- **BRIEF**: Please copy each line in the records below that contains the string "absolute".

- **GIVEN DATA**:
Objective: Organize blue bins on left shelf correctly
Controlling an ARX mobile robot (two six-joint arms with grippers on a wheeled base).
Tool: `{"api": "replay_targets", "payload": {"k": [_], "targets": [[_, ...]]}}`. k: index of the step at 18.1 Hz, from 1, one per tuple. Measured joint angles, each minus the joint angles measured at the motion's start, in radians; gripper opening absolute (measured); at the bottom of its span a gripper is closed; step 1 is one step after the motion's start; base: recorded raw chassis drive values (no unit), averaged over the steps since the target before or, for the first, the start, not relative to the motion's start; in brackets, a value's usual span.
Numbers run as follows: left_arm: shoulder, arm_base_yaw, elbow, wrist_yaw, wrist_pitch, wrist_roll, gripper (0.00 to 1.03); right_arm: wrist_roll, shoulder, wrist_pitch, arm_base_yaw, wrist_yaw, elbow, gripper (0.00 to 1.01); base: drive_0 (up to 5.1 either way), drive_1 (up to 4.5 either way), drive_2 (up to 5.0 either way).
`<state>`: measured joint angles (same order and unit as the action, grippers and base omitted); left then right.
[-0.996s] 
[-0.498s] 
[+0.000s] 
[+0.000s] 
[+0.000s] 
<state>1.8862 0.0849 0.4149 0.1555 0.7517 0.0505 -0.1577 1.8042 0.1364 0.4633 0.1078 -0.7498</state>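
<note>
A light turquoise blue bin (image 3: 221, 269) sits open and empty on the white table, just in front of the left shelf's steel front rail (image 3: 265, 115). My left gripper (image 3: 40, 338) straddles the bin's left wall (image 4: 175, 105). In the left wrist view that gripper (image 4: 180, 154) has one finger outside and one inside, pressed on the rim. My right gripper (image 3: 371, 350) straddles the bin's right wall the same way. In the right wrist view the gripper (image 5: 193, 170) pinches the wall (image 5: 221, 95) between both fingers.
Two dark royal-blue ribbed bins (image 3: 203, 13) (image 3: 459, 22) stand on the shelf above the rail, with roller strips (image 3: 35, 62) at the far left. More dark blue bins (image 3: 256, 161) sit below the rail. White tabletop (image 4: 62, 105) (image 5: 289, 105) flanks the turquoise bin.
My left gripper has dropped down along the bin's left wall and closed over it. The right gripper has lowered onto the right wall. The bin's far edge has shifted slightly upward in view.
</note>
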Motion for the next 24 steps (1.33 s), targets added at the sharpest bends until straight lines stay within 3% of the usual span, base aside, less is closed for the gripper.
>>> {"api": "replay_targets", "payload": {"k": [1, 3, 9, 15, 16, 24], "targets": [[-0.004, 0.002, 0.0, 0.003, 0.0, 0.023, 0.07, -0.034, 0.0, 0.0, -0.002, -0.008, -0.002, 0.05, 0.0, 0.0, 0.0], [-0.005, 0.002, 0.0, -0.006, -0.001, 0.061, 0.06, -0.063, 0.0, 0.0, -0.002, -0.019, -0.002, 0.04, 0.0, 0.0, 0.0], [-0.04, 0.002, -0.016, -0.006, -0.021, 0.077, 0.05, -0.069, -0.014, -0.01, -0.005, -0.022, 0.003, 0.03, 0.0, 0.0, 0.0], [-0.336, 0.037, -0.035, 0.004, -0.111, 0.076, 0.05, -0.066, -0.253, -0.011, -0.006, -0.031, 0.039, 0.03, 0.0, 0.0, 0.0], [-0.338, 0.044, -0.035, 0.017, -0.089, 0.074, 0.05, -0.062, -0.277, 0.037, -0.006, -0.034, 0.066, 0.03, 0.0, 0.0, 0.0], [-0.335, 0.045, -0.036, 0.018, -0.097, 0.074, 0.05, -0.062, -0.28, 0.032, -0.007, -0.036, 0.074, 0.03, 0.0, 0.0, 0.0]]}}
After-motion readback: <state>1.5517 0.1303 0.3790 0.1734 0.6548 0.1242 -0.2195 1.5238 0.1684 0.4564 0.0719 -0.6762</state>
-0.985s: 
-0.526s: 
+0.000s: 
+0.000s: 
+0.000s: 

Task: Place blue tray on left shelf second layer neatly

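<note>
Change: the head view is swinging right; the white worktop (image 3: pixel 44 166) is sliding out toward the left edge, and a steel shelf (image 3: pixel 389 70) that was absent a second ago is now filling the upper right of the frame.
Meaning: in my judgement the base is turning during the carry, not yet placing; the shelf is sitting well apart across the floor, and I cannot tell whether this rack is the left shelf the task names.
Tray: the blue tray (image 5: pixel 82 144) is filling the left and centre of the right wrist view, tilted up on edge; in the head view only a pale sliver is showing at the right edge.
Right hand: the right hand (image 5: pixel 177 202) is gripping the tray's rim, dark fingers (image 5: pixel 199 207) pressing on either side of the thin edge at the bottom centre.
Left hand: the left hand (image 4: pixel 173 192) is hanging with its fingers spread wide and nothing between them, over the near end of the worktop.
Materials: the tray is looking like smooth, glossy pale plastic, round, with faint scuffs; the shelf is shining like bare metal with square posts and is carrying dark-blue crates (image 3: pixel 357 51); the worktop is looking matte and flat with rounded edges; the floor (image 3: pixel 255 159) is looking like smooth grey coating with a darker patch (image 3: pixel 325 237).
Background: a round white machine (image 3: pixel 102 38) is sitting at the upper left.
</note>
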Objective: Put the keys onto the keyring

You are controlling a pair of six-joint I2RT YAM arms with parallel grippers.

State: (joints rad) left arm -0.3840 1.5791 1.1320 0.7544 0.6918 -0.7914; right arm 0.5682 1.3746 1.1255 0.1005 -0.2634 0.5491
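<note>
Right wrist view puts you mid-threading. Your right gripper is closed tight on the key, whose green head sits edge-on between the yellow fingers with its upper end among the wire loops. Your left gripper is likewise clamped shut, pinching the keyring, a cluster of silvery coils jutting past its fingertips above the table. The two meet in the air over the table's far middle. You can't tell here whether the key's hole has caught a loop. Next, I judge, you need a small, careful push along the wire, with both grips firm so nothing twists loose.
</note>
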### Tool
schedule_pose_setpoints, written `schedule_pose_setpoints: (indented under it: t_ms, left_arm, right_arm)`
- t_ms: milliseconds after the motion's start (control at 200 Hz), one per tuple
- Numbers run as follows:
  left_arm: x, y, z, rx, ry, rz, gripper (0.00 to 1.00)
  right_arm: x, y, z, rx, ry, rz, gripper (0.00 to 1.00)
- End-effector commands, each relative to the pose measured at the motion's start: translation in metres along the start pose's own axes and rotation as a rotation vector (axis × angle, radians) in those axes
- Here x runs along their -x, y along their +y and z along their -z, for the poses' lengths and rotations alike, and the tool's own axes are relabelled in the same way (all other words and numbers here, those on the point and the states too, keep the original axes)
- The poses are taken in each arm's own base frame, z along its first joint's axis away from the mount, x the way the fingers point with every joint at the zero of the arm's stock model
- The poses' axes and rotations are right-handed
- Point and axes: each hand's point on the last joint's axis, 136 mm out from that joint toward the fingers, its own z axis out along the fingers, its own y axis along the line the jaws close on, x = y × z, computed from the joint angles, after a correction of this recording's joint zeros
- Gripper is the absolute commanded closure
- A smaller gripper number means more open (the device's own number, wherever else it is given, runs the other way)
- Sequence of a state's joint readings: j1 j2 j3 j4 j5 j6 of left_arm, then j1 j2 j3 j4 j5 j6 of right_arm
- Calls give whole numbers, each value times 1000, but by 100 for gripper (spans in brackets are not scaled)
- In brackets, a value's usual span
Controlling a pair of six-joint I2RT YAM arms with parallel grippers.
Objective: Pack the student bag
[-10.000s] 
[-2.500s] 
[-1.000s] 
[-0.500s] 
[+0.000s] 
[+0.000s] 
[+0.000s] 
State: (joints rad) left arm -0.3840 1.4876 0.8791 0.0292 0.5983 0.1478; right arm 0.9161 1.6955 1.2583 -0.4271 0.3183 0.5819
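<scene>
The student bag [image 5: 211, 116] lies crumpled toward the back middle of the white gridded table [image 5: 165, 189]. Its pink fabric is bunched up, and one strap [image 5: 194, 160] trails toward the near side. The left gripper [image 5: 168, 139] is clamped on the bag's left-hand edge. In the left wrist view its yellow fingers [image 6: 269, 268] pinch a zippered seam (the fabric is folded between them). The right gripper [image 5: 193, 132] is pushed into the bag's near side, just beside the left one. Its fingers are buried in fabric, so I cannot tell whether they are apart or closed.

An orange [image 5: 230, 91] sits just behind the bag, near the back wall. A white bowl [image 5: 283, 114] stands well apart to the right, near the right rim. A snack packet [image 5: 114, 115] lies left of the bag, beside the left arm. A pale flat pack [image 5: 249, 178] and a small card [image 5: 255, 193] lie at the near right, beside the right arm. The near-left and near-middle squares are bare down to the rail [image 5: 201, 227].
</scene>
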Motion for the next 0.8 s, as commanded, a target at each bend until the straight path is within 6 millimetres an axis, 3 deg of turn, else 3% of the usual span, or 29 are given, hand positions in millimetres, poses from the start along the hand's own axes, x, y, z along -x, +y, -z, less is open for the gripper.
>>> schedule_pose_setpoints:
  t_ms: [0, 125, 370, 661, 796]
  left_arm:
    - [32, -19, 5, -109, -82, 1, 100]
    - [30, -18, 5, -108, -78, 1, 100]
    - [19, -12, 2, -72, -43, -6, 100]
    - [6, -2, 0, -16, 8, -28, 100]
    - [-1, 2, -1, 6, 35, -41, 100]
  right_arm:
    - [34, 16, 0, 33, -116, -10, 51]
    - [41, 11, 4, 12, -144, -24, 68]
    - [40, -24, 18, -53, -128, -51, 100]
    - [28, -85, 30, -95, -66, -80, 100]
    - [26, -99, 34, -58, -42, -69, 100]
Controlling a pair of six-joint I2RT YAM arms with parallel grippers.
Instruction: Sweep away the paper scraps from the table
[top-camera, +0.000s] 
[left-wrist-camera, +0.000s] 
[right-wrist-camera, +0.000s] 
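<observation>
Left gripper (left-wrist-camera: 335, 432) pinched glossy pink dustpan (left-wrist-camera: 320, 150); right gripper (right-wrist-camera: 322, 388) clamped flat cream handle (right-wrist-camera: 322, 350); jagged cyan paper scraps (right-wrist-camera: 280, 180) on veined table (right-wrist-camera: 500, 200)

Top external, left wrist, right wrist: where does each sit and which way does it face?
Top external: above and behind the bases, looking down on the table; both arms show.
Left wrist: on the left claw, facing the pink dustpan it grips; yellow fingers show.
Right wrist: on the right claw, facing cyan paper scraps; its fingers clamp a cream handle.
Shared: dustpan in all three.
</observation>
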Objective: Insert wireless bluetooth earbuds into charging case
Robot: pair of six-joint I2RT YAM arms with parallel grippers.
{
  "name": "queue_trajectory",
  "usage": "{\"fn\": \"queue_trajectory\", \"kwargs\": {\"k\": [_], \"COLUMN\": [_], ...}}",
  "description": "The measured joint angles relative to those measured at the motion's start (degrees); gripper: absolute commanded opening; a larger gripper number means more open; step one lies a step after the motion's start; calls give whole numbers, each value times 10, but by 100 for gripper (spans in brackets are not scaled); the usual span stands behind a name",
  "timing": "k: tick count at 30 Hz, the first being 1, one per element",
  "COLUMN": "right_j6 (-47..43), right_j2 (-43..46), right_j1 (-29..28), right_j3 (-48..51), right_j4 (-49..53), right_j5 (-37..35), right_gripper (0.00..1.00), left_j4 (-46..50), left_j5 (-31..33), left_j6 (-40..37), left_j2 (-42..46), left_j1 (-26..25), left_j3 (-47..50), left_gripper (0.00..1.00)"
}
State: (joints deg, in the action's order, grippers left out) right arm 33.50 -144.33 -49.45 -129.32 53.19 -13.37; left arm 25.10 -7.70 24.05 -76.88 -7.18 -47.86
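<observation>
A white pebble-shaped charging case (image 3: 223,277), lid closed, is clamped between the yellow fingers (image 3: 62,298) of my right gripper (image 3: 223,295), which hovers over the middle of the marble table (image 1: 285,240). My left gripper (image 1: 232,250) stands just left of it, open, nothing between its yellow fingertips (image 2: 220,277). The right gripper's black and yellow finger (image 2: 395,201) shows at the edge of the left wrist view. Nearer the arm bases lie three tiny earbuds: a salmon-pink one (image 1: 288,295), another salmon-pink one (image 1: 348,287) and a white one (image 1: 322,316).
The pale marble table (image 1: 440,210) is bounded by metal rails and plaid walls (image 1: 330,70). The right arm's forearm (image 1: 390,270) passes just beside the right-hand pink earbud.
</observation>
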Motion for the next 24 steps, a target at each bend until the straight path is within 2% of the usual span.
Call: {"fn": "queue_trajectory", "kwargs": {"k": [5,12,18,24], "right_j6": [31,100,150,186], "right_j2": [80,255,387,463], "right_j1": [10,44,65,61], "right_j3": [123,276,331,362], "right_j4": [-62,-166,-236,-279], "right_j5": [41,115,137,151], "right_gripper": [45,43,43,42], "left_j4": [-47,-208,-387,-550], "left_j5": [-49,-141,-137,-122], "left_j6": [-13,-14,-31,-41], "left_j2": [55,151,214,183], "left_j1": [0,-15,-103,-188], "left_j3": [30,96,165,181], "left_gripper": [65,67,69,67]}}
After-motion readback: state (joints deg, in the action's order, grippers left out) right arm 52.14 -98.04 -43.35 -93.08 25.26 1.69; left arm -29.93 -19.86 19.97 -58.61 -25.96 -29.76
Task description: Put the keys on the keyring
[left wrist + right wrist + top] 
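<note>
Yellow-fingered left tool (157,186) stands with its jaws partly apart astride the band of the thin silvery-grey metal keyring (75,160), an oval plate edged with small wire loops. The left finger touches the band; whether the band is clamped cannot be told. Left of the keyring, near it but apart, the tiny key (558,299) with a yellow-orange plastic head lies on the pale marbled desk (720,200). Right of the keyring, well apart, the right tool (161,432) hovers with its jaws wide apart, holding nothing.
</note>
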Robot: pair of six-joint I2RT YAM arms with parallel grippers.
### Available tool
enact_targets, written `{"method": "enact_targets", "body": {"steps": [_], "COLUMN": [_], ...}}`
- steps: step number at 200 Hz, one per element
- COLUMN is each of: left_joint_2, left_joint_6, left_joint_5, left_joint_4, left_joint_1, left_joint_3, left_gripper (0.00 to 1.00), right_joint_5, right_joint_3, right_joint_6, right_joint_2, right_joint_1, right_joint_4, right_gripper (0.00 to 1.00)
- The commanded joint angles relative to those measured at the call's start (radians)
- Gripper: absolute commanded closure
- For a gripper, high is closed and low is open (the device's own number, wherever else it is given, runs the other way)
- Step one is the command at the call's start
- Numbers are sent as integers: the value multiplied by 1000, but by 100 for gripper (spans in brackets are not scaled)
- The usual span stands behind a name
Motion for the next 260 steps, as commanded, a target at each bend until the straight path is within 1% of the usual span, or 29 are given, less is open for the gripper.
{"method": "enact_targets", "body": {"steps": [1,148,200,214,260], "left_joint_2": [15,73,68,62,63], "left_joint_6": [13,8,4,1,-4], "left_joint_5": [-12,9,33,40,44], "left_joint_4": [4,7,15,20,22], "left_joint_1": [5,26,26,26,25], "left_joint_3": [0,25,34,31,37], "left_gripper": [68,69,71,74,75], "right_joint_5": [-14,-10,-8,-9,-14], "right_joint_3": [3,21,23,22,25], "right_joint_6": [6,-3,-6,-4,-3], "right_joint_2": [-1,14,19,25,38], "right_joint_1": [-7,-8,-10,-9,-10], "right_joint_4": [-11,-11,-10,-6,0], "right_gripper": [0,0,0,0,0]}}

- **SOLUTION**:
Tool: `{"api": "replay_targets", "payload": {"k": [_], "targets": [[_, ...]]}}`. k: index of the step at 18.1 Hz, from 1, one per tuple. Measured joint angles, each minus the joint angles measured at the motion's start, in radians; gripper opening absolute (measured); at the bottom of its span a gripper is closed; step 1 is one step after the motion's start; base: recorded raw chassis drive values (no unit), averaged over the steps since the target before or, for the first, the start, not relative to the motion's start; in brackets, a value's usual span.
- Gripper is the absolute commanded closure
  "description": "The measured joint angles relative to those measured at the motion's start (degrees); gripper: absolute commanded opening; a larger gripper number means more open; step one lies a step after the motion's start; calls give whole numbers, each value times 10, but by 100 for gripper (spans in brackets are not scaled); the usual span stands behind a name",
- Gripper: absolute commanded closure

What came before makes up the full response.